◆ **What the exercise asks**
Everything from the line containing "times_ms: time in" through the line containing "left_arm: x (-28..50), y" in the listing below should be copied exactly, and nothing more.

◆ **Dataset**

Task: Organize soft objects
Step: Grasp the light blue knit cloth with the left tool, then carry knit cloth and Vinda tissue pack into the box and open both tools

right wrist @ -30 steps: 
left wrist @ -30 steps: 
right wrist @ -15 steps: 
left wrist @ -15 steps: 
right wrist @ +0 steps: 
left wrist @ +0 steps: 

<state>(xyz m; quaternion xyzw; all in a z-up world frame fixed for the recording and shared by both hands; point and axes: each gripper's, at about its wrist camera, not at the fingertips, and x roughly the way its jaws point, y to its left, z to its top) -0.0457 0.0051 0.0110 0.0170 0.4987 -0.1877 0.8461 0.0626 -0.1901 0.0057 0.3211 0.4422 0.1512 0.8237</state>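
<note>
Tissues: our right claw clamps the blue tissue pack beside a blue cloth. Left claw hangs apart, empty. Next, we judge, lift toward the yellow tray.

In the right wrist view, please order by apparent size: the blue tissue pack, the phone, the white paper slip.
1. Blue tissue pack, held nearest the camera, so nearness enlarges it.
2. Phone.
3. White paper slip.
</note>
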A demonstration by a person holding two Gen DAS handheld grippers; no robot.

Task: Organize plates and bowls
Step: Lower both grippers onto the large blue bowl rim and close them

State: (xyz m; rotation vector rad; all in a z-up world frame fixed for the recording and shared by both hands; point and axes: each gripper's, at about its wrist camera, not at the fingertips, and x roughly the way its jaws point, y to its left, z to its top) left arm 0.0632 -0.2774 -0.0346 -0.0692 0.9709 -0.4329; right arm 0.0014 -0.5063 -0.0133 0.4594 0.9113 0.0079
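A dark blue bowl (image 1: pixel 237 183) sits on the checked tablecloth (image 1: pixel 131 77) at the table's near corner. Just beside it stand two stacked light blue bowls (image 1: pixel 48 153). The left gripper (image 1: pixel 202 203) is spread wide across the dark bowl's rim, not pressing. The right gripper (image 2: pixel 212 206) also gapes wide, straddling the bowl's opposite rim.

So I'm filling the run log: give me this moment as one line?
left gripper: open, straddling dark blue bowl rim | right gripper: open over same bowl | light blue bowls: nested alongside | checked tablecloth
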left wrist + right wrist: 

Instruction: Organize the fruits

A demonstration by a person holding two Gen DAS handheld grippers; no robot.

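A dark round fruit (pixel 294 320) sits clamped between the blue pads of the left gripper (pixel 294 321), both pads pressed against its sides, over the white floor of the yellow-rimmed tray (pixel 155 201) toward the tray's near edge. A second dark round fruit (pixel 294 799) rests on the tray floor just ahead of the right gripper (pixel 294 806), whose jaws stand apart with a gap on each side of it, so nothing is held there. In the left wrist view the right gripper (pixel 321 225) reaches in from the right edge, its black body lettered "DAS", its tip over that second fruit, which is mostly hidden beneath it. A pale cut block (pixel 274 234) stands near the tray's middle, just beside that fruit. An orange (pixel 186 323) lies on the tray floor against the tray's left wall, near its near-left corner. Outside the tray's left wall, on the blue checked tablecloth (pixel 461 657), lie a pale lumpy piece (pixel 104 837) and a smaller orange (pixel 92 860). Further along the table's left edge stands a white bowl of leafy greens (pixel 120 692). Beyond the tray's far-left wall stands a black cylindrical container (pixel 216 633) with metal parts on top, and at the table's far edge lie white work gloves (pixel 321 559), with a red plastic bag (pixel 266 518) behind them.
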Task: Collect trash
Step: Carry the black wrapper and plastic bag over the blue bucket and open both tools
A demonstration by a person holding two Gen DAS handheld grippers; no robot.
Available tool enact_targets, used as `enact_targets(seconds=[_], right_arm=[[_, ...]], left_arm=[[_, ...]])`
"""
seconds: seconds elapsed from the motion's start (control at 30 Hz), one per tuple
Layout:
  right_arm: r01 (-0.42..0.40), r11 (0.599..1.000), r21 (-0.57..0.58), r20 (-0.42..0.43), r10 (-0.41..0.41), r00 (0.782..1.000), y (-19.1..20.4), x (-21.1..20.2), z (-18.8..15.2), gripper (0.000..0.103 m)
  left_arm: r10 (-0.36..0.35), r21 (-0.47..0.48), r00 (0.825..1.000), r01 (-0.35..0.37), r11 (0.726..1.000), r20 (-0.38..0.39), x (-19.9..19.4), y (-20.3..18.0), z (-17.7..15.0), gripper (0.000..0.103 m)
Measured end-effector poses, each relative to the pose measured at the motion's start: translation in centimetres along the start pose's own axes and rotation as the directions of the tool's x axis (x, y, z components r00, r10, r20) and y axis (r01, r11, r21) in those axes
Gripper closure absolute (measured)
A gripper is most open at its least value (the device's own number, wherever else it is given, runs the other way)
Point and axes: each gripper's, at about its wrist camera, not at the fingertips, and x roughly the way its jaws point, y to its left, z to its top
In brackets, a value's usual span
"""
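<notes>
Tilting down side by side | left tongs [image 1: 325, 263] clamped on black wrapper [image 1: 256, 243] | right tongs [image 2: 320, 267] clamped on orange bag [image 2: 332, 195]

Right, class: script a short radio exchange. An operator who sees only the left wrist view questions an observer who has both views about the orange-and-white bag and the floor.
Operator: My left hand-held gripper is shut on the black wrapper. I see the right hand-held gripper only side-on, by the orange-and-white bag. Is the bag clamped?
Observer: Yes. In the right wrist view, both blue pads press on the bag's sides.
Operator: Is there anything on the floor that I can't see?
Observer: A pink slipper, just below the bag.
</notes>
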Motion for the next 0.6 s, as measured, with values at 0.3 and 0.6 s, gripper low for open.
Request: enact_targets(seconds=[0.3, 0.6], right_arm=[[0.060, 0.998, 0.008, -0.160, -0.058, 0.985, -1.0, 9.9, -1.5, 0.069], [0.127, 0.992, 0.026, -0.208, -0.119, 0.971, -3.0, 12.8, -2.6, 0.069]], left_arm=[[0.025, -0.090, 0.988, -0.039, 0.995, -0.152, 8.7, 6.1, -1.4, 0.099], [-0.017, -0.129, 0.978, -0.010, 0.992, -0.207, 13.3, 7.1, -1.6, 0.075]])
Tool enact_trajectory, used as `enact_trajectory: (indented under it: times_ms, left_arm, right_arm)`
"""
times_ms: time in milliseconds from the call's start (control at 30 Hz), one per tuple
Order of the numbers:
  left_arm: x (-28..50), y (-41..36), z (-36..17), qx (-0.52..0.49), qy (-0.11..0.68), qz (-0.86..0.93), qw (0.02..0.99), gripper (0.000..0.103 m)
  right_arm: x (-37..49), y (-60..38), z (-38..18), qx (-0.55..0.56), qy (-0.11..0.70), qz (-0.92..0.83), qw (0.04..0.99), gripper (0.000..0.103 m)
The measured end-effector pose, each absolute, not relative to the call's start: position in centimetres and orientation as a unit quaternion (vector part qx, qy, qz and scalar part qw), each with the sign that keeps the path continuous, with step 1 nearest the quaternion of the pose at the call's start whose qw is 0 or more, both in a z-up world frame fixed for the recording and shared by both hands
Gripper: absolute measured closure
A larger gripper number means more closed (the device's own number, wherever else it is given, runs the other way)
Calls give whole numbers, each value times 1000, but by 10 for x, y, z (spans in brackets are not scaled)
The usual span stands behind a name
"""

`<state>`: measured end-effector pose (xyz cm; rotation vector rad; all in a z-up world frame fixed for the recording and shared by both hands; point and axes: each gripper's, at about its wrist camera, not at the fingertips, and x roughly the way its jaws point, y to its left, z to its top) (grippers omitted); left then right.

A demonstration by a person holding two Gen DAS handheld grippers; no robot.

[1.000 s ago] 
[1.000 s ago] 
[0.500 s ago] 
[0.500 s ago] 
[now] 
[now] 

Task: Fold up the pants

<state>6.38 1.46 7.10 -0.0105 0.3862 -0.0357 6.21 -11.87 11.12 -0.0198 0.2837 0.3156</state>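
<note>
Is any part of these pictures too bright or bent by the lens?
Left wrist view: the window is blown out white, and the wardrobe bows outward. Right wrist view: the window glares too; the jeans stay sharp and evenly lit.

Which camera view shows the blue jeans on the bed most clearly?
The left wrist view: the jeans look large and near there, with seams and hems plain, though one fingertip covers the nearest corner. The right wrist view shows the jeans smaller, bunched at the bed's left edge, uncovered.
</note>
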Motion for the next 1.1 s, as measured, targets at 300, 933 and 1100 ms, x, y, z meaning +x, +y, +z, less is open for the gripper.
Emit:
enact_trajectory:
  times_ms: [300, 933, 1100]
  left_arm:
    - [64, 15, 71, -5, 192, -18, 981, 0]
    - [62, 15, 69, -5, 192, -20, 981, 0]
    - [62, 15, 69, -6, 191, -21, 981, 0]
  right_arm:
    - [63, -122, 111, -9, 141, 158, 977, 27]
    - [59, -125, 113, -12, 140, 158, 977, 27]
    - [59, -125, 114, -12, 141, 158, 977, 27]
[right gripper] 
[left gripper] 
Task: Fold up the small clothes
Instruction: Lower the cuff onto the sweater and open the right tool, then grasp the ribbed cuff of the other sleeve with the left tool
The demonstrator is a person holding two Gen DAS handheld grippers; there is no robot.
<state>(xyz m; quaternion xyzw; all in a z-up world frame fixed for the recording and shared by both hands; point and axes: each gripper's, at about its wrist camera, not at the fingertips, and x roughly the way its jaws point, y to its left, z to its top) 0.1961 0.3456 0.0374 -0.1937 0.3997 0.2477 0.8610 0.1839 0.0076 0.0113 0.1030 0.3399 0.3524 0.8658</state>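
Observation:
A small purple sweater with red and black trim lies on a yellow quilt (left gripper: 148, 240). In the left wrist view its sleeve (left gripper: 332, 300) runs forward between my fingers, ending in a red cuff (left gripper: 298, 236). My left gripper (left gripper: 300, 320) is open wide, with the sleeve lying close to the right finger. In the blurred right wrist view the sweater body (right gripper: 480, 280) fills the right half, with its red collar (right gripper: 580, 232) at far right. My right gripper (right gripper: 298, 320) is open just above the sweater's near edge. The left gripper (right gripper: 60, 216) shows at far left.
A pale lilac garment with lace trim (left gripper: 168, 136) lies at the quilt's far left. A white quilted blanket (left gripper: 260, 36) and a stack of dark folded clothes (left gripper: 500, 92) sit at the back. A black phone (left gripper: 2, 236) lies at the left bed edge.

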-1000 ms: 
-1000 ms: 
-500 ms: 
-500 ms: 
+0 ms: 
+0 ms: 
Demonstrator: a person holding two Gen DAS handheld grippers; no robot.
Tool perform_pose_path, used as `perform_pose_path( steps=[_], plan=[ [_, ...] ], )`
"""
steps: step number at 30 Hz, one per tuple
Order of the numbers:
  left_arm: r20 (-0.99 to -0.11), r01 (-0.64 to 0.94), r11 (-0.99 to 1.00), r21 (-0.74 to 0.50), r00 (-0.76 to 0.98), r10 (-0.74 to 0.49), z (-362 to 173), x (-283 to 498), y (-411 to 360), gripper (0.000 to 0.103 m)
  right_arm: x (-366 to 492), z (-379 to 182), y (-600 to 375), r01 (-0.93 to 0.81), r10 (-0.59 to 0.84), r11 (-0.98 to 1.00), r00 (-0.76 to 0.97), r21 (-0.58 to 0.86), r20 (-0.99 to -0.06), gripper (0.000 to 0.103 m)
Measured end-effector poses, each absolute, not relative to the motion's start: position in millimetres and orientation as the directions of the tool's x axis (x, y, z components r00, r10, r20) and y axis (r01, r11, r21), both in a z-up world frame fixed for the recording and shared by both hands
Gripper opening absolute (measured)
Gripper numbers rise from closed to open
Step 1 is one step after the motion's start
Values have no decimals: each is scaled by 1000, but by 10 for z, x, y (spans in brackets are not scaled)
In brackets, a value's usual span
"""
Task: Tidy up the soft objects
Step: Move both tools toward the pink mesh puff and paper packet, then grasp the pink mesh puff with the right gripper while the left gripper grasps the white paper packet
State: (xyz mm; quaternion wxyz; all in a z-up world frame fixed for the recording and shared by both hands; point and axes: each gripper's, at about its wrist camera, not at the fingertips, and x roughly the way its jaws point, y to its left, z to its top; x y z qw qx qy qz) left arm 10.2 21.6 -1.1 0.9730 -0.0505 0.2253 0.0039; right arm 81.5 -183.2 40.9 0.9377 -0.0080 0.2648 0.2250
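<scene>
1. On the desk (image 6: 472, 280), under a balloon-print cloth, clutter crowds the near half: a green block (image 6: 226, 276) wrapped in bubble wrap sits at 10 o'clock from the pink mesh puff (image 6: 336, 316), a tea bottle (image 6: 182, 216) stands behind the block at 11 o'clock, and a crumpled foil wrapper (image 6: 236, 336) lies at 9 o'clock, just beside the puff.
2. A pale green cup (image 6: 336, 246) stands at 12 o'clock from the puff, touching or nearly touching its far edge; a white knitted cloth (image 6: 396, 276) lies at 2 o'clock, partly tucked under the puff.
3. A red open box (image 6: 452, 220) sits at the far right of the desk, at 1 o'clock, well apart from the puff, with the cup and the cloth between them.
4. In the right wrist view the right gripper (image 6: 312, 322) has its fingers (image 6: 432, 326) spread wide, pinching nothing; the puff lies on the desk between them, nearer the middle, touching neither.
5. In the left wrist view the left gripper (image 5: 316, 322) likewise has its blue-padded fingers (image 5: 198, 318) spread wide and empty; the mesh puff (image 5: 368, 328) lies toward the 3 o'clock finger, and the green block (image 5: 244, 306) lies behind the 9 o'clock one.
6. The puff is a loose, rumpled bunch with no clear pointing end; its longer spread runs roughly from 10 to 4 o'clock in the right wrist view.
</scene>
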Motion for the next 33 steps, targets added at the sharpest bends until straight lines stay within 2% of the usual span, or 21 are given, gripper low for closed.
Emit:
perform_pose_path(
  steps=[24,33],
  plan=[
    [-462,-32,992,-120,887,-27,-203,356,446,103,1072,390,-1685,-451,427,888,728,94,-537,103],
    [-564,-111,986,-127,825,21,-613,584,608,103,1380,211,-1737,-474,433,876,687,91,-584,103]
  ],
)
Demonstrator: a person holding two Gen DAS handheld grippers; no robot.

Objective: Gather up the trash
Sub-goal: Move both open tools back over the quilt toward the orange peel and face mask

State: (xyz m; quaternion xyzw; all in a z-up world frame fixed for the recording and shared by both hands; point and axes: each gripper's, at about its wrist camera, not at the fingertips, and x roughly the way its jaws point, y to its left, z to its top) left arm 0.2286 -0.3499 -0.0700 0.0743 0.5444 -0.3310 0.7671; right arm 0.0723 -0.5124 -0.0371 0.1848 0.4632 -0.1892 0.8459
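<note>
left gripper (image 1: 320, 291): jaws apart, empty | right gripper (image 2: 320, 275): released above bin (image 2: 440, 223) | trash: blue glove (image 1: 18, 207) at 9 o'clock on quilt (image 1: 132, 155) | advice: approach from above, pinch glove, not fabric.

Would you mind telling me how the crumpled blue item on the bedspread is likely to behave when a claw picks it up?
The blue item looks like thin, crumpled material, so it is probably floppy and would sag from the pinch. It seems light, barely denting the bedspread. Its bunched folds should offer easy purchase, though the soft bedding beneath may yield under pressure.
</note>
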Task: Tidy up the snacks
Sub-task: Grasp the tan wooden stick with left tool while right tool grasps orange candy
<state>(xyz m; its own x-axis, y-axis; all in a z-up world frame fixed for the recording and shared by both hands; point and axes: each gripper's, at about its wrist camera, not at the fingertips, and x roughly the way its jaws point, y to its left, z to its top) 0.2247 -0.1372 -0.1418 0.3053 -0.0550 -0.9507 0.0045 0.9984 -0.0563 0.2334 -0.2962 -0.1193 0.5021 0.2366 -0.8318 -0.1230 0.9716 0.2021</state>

◆ **Exercise solution**
times_ms: time in milliseconds from the call's start (control at 30 Hz), one per tuple
Order of the numbers:
  left_arm: x (-28..50), y (-41..36), z (-36..17), qx (-0.52..0.49), qy (-0.11..0.68), qz (-0.86..0.93), qw (0.02..0.99), gripper (0.000..0.103 m)

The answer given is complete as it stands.